What is being asked:
Apart from the pictures, print the data below exactly as given.

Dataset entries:
══════════════════════════════

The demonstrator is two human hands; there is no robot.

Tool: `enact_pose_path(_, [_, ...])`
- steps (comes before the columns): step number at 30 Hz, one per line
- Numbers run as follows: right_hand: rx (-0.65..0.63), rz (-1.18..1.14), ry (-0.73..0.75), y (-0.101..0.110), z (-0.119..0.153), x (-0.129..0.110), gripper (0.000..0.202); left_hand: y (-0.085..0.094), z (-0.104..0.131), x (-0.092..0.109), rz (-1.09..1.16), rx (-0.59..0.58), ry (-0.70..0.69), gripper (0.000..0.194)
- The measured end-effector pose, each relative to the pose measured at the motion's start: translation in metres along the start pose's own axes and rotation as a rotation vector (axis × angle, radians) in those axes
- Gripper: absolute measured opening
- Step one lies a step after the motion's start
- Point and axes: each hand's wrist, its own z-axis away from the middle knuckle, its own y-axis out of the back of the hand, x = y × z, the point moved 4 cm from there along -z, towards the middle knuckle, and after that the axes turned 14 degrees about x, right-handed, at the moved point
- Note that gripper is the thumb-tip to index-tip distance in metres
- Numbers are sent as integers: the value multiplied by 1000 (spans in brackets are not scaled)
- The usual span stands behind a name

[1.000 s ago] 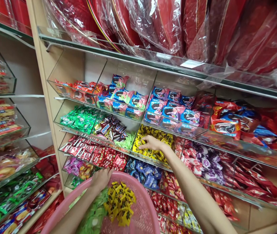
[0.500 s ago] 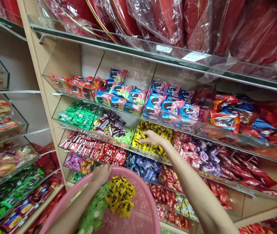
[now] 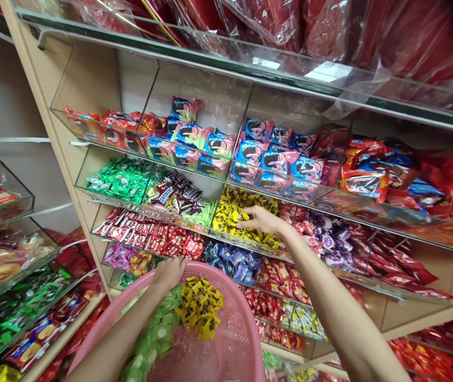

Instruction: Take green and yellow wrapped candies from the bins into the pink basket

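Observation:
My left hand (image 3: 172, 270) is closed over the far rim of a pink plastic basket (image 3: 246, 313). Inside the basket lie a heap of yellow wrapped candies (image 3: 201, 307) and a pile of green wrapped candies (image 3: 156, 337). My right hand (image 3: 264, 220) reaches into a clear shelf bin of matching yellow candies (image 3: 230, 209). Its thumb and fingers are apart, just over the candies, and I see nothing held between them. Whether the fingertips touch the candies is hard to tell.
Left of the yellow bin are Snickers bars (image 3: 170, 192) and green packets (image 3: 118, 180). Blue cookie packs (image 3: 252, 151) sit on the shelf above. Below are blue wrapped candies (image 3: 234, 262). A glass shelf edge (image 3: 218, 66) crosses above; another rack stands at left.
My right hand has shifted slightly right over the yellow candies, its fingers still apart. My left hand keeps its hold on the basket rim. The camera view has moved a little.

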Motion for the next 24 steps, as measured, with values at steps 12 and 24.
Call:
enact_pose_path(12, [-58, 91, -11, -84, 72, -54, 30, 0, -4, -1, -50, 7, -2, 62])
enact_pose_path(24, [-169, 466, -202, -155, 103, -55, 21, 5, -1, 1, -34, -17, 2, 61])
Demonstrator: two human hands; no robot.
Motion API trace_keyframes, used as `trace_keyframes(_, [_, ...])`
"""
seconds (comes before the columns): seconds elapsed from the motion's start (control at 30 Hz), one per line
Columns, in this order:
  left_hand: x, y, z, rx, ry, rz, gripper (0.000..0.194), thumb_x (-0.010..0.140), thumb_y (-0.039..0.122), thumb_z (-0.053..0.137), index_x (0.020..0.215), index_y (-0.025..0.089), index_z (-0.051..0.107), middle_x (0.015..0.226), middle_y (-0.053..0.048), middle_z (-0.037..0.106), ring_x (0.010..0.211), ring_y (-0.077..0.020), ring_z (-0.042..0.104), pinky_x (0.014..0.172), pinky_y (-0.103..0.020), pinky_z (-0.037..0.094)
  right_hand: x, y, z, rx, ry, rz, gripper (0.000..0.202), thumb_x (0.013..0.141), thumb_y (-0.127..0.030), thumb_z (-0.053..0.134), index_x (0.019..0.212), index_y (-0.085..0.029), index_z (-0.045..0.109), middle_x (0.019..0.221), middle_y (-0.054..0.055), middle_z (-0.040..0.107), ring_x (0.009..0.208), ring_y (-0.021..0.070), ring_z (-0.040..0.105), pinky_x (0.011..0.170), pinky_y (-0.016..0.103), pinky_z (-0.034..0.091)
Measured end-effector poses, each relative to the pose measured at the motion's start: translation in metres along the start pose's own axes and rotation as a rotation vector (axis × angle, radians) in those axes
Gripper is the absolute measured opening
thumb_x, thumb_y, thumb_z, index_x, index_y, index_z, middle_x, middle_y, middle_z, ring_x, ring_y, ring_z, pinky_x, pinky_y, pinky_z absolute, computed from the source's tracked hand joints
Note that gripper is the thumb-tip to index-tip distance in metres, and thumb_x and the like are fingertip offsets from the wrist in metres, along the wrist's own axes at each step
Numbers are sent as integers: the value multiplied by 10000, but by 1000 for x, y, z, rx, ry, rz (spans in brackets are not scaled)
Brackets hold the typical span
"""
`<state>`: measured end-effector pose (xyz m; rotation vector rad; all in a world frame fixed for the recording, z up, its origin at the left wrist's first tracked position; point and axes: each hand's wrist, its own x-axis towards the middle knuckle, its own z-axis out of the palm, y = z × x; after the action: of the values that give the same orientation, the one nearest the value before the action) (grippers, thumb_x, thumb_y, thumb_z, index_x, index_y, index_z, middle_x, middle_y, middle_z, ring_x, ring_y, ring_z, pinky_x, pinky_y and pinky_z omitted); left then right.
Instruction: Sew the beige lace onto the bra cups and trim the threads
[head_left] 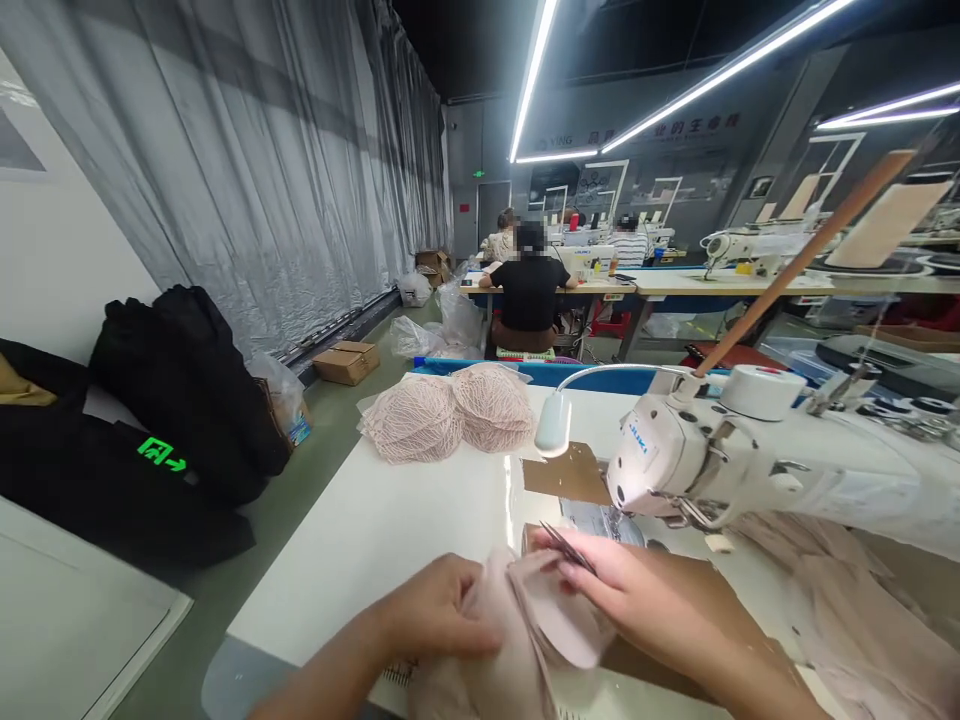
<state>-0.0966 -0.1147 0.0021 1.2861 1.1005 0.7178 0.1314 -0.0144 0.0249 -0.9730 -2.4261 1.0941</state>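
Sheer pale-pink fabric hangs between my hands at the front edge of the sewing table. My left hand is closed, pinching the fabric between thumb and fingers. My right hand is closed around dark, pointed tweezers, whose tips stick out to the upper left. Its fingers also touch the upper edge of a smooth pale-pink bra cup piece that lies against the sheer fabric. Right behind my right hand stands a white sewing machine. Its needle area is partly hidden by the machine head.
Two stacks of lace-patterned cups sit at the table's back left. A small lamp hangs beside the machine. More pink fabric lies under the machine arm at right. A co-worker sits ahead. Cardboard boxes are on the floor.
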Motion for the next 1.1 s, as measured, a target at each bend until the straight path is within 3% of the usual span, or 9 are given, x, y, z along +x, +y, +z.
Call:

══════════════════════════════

Response to the task:
The demonstrator is two human hands; there is no robot.

Tool: `enact_pose_path(_, [_, ...])`
- steps (comes before the columns): step number at 30 Hz, one per line
- Numbers run as follows: right_hand: rx (-0.65..0.63), rz (-1.18..1.14), ry (-0.73..0.75), y (-0.101..0.110), z (-0.119..0.153), x (-0.129..0.110), gripper (0.000..0.202); left_hand: y (-0.085..0.094), z (-0.104..0.131), x (-0.092..0.109), rz (-1.09..1.16), rx (-0.59..0.58), ry (-0.70..0.69), gripper (0.000..0.194)
- The measured end-effector pose, each relative to the pose measured at the motion's start: translation in metres along the start pose's own axes and rotation as a rotation vector (axis × angle, radians) in those axes
- Gripper: absolute measured opening
- Step one lies a step after the motion's start
- Point and axes: each hand's wrist, its own z-axis away from the middle knuckle, its own y-axis out of the back of the hand, x = y × z, the point moved 4 cm from there along -z, towards the middle knuckle, and after that the axes turned 14 degrees about x, right-handed, at the moved point
- Note that gripper is the thumb-tip to index-tip distance in metres
- Numbers are sent as integers: the value multiplied by 1000 (spans in brackets are not scaled)
- The usual span stands behind a name

[1.000 s ago] 
[0.500 s ago] 
[now] 

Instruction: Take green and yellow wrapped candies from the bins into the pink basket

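Observation:
My left hand (image 3: 172, 270) is closed over the far rim of a pink plastic basket (image 3: 246, 313). Inside the basket lie a heap of yellow wrapped candies (image 3: 201, 307) and a pile of green wrapped candies (image 3: 156, 337). My right hand (image 3: 264, 220) reaches into a clear shelf bin of matching yellow candies (image 3: 230, 209). Its thumb and fingers are apart, just over the candies, and I see nothing held between them. Whether the fingertips touch the candies is hard to tell.
Left of the yellow bin are Snickers bars (image 3: 170, 192) and green packets (image 3: 118, 180). Blue cookie packs (image 3: 252, 151) sit on the shelf above. Below are blue wrapped candies (image 3: 234, 262). A glass shelf edge (image 3: 218, 66) crosses above; another rack stands at left.
My right hand has shifted slightly right over the yellow candies, its fingers still apart. My left hand keeps its hold on the basket rim. The camera view has moved a little.
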
Motion for the next 24 steps, as measured, with values at steps 12 and 24.
Call:
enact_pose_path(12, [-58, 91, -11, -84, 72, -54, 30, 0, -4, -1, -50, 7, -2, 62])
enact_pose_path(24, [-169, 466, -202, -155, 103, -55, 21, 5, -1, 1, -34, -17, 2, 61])
Demonstrator: two human hands; no robot.
Motion API trace_keyframes, used as `trace_keyframes(_, [_, ...])`
"""
seconds (comes before the columns): seconds elapsed from the motion's start (control at 30 Hz), one per line
Columns, in this order:
  left_hand: x, y, z, rx, ry, rz, gripper (0.000..0.194), thumb_x (-0.010..0.140), thumb_y (-0.039..0.122), thumb_z (-0.053..0.137), index_x (0.020..0.215), index_y (-0.025..0.089), index_z (-0.051..0.107), middle_x (0.015..0.226), middle_y (-0.053..0.048), middle_z (-0.037..0.106), ring_x (0.010..0.211), ring_y (-0.077..0.020), ring_z (-0.042..0.104), pinky_x (0.014..0.172), pinky_y (-0.103..0.020), pinky_z (-0.037..0.094)
  right_hand: x, y, z, rx, ry, rz, gripper (0.000..0.202), thumb_x (0.013..0.141), thumb_y (-0.127..0.030), thumb_z (-0.053..0.134), index_x (0.019..0.212), index_y (-0.085..0.029), index_z (-0.045..0.109), middle_x (0.019..0.221), middle_y (-0.054..0.055), middle_z (-0.040..0.107), ring_x (0.009..0.208), ring_y (-0.021..0.070), ring_z (-0.040..0.105), pinky_x (0.011..0.170), pinky_y (-0.016..0.103), pinky_z (-0.034..0.091)
Measured end-effector poses, each relative to the pose measured at the motion's start: translation in metres along the start pose's own axes and rotation as a rotation vector (axis × angle, radians) in those axes
Gripper is the absolute measured opening
thumb_x, thumb_y, thumb_z, index_x, index_y, index_z, middle_x, middle_y, middle_z, ring_x, ring_y, ring_z, pinky_x, pinky_y, pinky_z absolute, computed from the source's tracked hand joints
Note that gripper is the thumb-tip to index-tip distance in metres, and thumb_x and the like are fingertip offsets from the wrist in metres, along the wrist's own axes at each step
Numbers are sent as integers: the value multiplied by 10000, but by 1000 for x, y, z, rx, ry, rz (spans in brackets are not scaled)
Brackets hold the typical span
"""
`<state>`: measured end-effector pose (xyz m; rotation vector rad; all in a world frame fixed for the recording, z up, its origin at the left wrist's first tracked position; point and axes: each hand's wrist, its own x-axis towards the middle knuckle, its own z-axis out of the palm, y = z × x; after the action: of the values that give the same orientation, the one nearest the value before the action) (grippers, thumb_x, thumb_y, thumb_z, index_x, index_y, index_z, middle_x, middle_y, middle_z, ring_x, ring_y, ring_z, pinky_x, pinky_y and pinky_z omitted); left then right.
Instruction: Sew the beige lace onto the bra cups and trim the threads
[head_left] 
<state>-0.0966 -0.1147 0.0021 1.2861 1.1005 0.7178 0.1314 -0.0144 0.0249 -0.9730 -2.4261 1.0941</state>
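Sheer pale-pink fabric hangs between my hands at the front edge of the sewing table. My left hand is closed, pinching the fabric between thumb and fingers. My right hand is closed around dark, pointed tweezers, whose tips stick out to the upper left. Its fingers also touch the upper edge of a smooth pale-pink bra cup piece that lies against the sheer fabric. Right behind my right hand stands a white sewing machine. Its needle area is partly hidden by the machine head.
Two stacks of lace-patterned cups sit at the table's back left. A small lamp hangs beside the machine. More pink fabric lies under the machine arm at right. A co-worker sits ahead. Cardboard boxes are on the floor.
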Motion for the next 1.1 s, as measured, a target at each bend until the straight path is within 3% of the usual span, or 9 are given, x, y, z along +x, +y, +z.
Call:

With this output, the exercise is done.